On Friday, November 19, 2004, 6:39:31 AM, Chris Santerre wrote:
From: Jeff Chan [mailto:jeffc@surbl.org]
On Thursday, November 18, 2004, 12:13:26 PM, Chris Santerre wrote:
About 15% of the spams I get are not in SURBL, but are by
the time I try to
add :)
Ask Terry Sullivan sometime what the theoretical maximum detection rate of a collective spam classification system might be. He had some research showing it maxes out at around 85%. So we're probably already pretty close to the theoretical limits of this type of system.
Me thinks I need to google for more data on this :)
Here is Terry's reference and some commentary. I think it fits in line with what we've seen. Interestingly it also sounds like he supports a greylist to capture spam more broadly, then filter some of those down to truly black for regular SURBL listing.
On Sat, 20 Nov 2004 04:30:11 -0800, Jeff Chan wrote:
I mentioned on the SURBL discussion list that we may be approaching theoretical limits and there was some interest expressed in a reference. Could I trouble you to dig one up for us? :-)
Sure. Here's the cite:
Buckland, M. and Gey, F. (1994). The trade-off between recall and precision. Journal of the American Society for Information Science, 45, 12-19.

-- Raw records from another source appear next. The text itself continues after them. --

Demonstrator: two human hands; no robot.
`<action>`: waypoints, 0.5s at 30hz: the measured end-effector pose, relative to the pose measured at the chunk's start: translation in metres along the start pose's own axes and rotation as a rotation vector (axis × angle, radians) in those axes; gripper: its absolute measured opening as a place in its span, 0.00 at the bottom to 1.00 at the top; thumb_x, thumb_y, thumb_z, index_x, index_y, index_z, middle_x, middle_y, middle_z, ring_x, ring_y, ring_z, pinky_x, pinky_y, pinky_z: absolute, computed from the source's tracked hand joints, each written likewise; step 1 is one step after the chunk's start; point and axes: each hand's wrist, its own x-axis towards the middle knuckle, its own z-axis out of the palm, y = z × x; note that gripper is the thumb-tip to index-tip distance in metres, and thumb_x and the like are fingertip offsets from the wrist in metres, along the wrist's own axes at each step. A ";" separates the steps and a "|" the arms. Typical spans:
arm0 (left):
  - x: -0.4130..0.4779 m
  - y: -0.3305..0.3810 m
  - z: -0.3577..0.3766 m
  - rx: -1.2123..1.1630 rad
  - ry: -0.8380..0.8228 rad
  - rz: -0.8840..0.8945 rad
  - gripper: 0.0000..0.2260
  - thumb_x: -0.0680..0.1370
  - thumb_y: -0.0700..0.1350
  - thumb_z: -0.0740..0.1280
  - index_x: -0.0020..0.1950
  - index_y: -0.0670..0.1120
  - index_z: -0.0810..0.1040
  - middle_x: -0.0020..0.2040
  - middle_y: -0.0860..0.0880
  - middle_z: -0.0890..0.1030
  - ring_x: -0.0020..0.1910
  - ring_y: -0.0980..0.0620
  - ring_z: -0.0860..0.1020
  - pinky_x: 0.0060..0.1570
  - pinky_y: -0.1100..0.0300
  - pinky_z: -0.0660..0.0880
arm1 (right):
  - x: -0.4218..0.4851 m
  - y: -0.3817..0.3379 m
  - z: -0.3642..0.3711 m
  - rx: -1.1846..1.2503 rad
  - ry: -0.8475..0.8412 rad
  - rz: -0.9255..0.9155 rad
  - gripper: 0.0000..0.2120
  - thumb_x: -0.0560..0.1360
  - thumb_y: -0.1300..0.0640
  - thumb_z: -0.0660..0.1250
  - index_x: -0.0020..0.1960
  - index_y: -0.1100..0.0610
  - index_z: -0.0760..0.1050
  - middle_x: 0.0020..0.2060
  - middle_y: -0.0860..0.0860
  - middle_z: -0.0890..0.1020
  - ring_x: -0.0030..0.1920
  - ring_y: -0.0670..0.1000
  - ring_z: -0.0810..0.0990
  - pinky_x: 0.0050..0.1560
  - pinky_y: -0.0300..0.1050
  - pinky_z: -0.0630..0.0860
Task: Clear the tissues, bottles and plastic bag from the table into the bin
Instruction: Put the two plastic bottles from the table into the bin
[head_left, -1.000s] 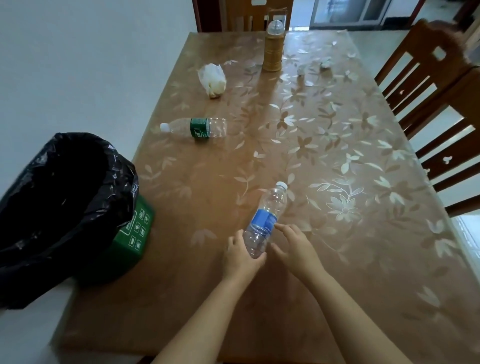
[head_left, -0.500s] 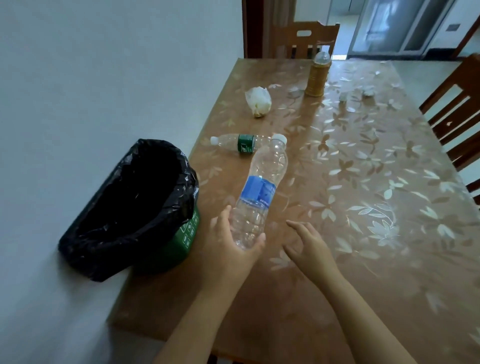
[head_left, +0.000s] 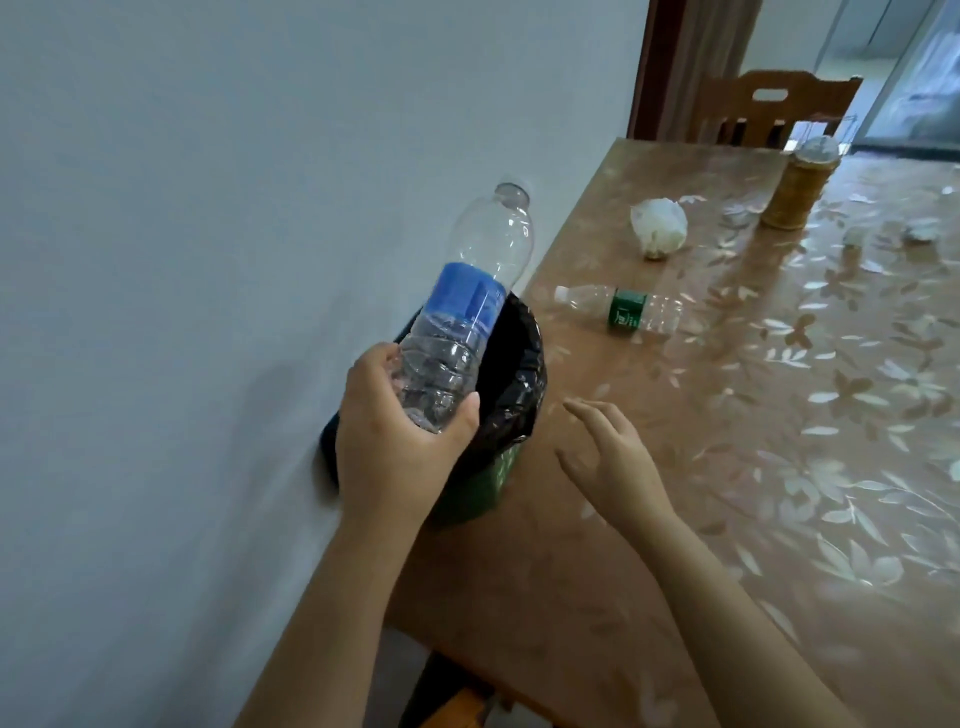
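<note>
- Hands first: I have the left hand (head_left: 395, 447) curled round the bottom of the blue bottle (head_left: 470, 312), thumb on one side and fingers on the other.
- The blue bottle is up in the air. Its neck tips up toward the wall (head_left: 208, 260), and its low end is just over the near side of the bin (head_left: 483, 488).
- To do this well, I think I should move it a bit more over the middle of the dark hole. Then I tip the neck down and let go low, so it drops in and does not bounce off the rim.
- I guess it is light and slippery, so a soft hold is enough. A hard squeeze would only crush it.
- The right hand (head_left: 613, 462) holds nothing. Its fingers are spread wide just over the table (head_left: 779, 493), beside the bin.
- The blue bottle looks empty, so I expect no spill.
- The bin stands on the table's edge by the wall, with a black bag (head_left: 524, 374) lining it. The hand and bottle hide the inside, so I cannot tell what is in it.
- Farther out, the green bottle (head_left: 623, 312) lies on its side on the table. It looks empty too.
- Past that sits a white wad (head_left: 658, 227), which may be the plastic bag. Small tissues (head_left: 919, 231) lie near a brown jar (head_left: 795, 192). I cannot tell what is in the jar.
</note>
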 end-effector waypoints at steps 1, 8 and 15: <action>0.003 -0.005 -0.005 0.025 0.009 -0.009 0.29 0.63 0.53 0.73 0.58 0.44 0.67 0.51 0.46 0.76 0.45 0.52 0.73 0.40 0.61 0.69 | 0.008 -0.012 0.000 0.007 0.009 -0.047 0.22 0.70 0.60 0.69 0.63 0.56 0.70 0.59 0.54 0.75 0.60 0.55 0.71 0.57 0.49 0.71; 0.012 -0.033 -0.025 0.091 0.002 -0.011 0.30 0.62 0.55 0.70 0.59 0.43 0.70 0.51 0.44 0.75 0.47 0.45 0.75 0.44 0.58 0.69 | 0.036 -0.050 0.018 -0.018 -0.031 -0.219 0.18 0.71 0.58 0.69 0.60 0.57 0.74 0.59 0.55 0.76 0.61 0.56 0.70 0.58 0.49 0.69; 0.010 -0.042 -0.033 0.136 -0.051 0.034 0.30 0.62 0.51 0.75 0.59 0.42 0.72 0.52 0.42 0.74 0.49 0.45 0.75 0.45 0.57 0.70 | 0.039 -0.046 0.026 0.011 -0.011 -0.199 0.11 0.69 0.59 0.71 0.51 0.60 0.79 0.54 0.58 0.78 0.58 0.59 0.72 0.57 0.46 0.66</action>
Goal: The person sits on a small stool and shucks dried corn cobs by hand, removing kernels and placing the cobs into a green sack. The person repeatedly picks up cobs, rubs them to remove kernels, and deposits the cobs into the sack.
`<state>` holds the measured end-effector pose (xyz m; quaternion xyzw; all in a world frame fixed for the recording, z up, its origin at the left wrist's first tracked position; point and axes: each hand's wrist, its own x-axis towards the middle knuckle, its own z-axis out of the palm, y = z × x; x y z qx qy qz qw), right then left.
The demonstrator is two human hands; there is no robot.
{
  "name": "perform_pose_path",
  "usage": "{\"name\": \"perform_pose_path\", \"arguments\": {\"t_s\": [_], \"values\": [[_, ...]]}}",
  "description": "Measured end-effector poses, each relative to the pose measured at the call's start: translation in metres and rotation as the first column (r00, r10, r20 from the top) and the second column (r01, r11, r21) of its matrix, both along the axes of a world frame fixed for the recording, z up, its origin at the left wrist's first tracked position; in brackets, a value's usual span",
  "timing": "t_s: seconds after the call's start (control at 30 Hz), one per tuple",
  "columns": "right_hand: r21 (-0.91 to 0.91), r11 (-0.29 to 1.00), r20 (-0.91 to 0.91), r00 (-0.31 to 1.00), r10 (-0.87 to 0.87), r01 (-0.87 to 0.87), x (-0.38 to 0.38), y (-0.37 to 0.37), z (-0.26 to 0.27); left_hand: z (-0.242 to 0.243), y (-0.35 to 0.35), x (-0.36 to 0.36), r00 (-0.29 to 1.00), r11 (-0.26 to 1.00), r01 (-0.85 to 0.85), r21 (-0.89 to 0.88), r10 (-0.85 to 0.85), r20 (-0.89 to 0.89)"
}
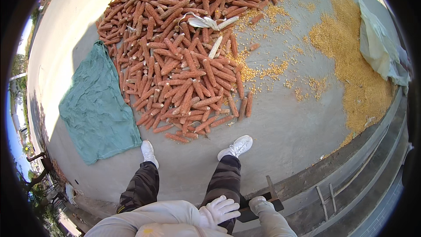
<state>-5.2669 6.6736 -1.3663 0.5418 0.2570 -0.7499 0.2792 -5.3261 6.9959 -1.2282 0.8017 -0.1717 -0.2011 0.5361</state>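
Note:
My left hand (221,210), in a white glove, rests across my right thigh with its fingers spread and nothing in it. To its right, my right hand (259,201), also gloved, is at a dark wooden piece (277,204) that looks like part of a stool. Its fingers are hidden, so whether it grips the wood cannot be told. Before my white shoes (241,145) lies a large heap of reddish corn cobs (184,82). Pale husks (202,22) lie on the heap. Loose yellow kernels (263,69) are scattered along its right side.
A green woven sack (98,112) lies flat on the concrete floor (289,138) left of the cobs. At the right, a broad pile of corn kernels (355,62) reaches a whitish sheet (378,46). Concrete ledges (358,164) run along the lower right, with thin sticks (321,203) against them.

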Motion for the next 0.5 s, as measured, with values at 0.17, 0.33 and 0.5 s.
{"name": "perform_pose_path", "arguments": {"t_s": [0.17,0.33,0.5], "values": [[-0.059,0.985,-0.032,0.986,-0.166,0.164,-0.123,0.095,0.028,-0.011,0.140,-0.079,0.981,0.973,-0.179,0.149,0.189,-0.053],[0.162,0.887,0.126,0.883,-0.453,0.432,-0.143,0.221,-0.041,-0.024,0.317,-0.160,0.812,0.577,-0.384,0.721,0.582,-0.033],[0.723,0.489,0.383,0.306,-0.872,0.489,-0.113,0.338,-0.206,-0.080,0.429,-0.217,0.535,0.218,-0.386,0.896,0.845,0.025]]}}
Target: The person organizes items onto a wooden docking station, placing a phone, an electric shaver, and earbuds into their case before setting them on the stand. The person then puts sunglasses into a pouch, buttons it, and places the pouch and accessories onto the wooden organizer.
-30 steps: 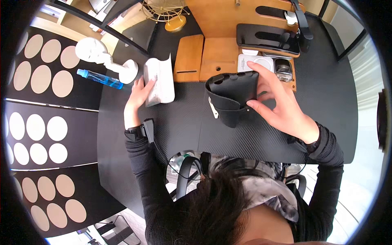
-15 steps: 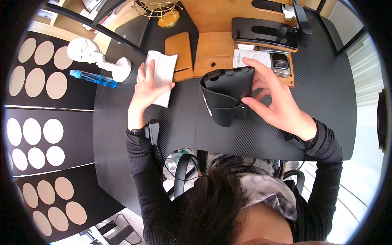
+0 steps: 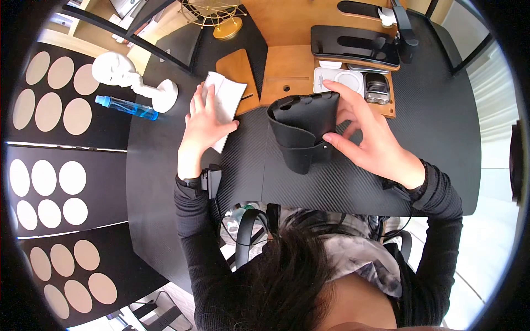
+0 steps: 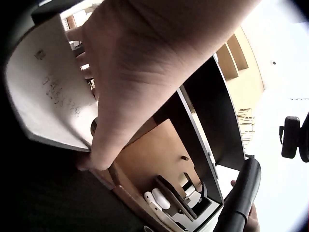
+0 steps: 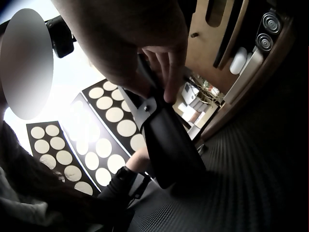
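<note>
My right hand (image 3: 375, 135) pinches the right edge of a black leather glasses case (image 3: 295, 132), thumb on the near side and fingers behind. The case stands upright with scalloped folds along its top and a flap round its front. In the right wrist view, a metal snap sits on the flap of the case (image 5: 169, 140), close under my fingertips. My left hand (image 3: 203, 121) lies with spread fingers over a white, curved sheet-like piece (image 3: 227, 99). Small dark print marks the white piece (image 4: 48, 92) in the left wrist view, and my thumb is at its lower corner.
A wooden slab (image 3: 240, 71) lies tilted behind the white piece, beside a wooden desk organizer (image 3: 287, 66) holding a phone (image 3: 353, 47) and a white charger (image 3: 337, 81). To the left are a white head-shaped stand (image 3: 163, 96) and a blue bottle (image 3: 127, 107).
My left hand has moved right and spread over the white piece, which has turned and shifted right. The wooden slab behind it now leans at an angle. My right hand still grips the case.
</note>
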A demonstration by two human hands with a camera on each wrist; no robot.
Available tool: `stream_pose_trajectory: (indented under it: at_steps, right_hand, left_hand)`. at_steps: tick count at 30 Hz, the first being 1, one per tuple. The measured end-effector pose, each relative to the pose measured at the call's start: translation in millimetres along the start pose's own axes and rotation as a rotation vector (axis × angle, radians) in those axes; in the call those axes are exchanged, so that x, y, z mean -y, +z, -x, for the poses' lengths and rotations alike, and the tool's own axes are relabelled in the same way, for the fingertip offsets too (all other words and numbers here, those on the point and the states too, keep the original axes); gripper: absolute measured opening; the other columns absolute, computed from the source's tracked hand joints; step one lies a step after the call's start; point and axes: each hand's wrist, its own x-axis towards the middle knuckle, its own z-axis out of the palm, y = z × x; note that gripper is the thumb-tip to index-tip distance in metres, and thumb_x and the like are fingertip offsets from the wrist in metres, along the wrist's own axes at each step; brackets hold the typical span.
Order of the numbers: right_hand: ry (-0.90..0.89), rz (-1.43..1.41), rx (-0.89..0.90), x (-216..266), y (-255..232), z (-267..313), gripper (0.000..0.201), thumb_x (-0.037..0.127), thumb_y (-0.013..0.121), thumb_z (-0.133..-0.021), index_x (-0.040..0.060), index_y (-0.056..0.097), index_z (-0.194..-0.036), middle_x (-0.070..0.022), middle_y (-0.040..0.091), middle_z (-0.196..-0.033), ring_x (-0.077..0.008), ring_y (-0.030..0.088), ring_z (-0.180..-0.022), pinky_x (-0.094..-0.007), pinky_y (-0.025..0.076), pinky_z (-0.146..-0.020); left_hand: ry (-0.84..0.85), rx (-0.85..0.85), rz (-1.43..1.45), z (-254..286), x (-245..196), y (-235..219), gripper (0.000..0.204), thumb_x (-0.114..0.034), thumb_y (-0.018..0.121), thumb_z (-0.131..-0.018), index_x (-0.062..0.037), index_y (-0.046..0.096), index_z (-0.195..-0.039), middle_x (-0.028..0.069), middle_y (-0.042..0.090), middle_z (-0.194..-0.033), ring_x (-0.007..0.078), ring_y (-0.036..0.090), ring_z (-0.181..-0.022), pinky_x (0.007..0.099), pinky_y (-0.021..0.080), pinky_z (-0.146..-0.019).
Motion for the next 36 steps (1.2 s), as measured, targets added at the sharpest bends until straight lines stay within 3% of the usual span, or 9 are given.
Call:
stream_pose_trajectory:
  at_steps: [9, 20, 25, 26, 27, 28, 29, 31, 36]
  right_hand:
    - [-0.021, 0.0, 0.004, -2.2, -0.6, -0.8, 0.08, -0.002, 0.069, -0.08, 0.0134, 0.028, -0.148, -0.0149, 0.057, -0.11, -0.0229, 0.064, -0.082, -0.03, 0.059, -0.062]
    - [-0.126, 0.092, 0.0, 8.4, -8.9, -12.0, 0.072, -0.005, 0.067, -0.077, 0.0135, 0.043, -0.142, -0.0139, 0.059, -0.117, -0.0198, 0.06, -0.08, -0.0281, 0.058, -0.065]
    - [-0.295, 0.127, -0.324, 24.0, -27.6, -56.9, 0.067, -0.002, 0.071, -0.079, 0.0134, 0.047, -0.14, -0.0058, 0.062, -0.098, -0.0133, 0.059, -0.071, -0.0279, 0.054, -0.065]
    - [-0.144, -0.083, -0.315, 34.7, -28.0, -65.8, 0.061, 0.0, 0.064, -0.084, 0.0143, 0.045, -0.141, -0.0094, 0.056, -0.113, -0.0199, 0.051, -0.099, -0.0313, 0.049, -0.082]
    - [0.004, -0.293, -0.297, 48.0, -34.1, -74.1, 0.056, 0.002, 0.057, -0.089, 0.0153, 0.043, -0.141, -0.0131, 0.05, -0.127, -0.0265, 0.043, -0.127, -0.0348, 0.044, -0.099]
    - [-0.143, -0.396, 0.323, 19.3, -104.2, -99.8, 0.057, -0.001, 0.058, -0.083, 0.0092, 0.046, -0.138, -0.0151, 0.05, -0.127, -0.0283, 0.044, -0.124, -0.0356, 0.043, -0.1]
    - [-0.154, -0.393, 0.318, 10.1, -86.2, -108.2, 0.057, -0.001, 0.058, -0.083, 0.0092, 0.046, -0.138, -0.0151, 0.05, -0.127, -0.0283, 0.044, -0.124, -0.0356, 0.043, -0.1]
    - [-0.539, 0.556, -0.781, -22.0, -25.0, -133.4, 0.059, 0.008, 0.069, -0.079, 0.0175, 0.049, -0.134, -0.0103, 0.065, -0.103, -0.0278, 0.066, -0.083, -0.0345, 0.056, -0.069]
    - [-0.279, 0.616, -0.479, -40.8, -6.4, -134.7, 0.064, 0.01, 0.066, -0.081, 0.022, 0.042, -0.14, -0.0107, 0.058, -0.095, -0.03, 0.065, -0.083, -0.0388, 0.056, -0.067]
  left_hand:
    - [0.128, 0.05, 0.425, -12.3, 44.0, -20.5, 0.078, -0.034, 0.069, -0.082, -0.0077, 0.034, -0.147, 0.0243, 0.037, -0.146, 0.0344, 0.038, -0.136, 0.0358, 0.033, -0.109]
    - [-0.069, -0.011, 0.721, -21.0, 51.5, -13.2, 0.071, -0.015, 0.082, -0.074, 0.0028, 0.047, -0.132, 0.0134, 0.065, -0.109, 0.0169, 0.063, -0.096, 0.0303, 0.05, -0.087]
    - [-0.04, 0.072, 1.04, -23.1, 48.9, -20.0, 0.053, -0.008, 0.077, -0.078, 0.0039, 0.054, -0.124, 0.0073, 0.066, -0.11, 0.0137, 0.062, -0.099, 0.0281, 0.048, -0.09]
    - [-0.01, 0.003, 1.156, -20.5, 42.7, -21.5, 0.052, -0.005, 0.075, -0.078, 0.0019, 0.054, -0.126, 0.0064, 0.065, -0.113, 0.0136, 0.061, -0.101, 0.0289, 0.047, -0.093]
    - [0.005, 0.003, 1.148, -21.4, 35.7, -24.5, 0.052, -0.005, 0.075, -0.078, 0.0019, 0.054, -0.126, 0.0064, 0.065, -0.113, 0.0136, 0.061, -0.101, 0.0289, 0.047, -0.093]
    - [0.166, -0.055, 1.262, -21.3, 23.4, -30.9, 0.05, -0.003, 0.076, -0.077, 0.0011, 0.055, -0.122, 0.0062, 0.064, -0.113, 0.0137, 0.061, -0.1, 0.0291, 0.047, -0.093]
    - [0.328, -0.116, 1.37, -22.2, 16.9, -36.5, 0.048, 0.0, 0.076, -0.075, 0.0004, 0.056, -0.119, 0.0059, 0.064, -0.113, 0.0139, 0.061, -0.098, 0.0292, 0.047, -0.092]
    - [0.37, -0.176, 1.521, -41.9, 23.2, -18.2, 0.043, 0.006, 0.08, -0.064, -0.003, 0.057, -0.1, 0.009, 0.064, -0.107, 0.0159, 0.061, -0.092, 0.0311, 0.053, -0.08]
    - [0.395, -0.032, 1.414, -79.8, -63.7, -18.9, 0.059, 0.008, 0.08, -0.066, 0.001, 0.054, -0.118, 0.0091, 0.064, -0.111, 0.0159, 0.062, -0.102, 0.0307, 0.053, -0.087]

For those who are able to track down JASIS at a local university library, it's important to keep several things in mind while harvesting insight from this article:
The article is steeped in the vocabulary of IR (topical search), not spam classification. However, spam classification and IR are both just special-cases of binary document classification. (That is, ham/spam, or relevant/nonrelevant, are both simply special cases of good/bad; it's all the same.)
It's crucial to remember that spam classification targets the "bad" documents, while IR targets the "good" documents. In each case, though, we have a category of things-we-want-to-find, and another category of things-we-want-to-ignore. The process is the same, but the metrics are "backwards."
The terms used in the article (Precision and Recall) to describe classification performance correspond to accuracy and coverage (respectively). "Precision" can be thought of as 1-FPR, while "Recall" is 1-FNR.
Because I suspect that many of your list readers won't be able to lay hands on the full text of the article, I've taken the article abstract and done some global search-and-replace operations, to replace the IR-specific vocabulary with a more general classification vocabulary. Selected portions of the _munged_ abstract follow:
Summary: The traditional measures of classification performance are coverage (completeness) and accuracy (purity). Empirical studies of classifier performance have shown a tendency for accuracy to decline as coverage increases. ...A trade-off between accuracy and coverage is entailed unless, as the total number of documents classified increases, classifier performance is equal to or better than overall classification performance thus far. **
...If coverage is modeled by a polynomial function of proportion of documents found, then accuracy is modeled by a lower order polynomial function of the same variable.
...Two-stage, or, more generally, multistage classification procedures, whereby a (larger document set) is used for subsequent, more detailed analysis, is likely to achieve the goal of improving both accuracy and coverage simultaneously, even though the trade-off between them cannot be avoided.
** My note: this is the key "take-away" point. The math doesn't lie: accuracy and coverage are *necessarily* inversely related unless classifier performance somehow manages to magically improve as a function of the number of items examined. And yet, peformance for any single classifer/classification method is best conceived as a "constant." By implication, the only possible way to simultaneously achieve both accuracy and coverage is to adopt a "breadth-first" approach, where a larger (and inevitably "grayer") pool of candidate documents are subject to a multistage classification regimen.
and:
I was looking at the email I sent you earlier, and it occurs to me that something in it is "obvious" to me, but may not necessarily be obvious to others not as heavily steeped in automatic classification research...
The reason that the whole accuracy/coverage tradeoff is relevant to SURBL goes back to the notion that you're right up against the upper limit of coverage (1-FNR) for a given/predefined level of accuracy (1-FPR). The Buckland & Gey article is pertinent because it demonstrates that the only way to increase coverage for any given (single) classifier is _at the expense of accuracy_. Since accuracy (or its inverse, FPR) is something you want to hold constant, coverage necessarily suffers.
Jeff C. -- "If it appears in hams, then don't list it."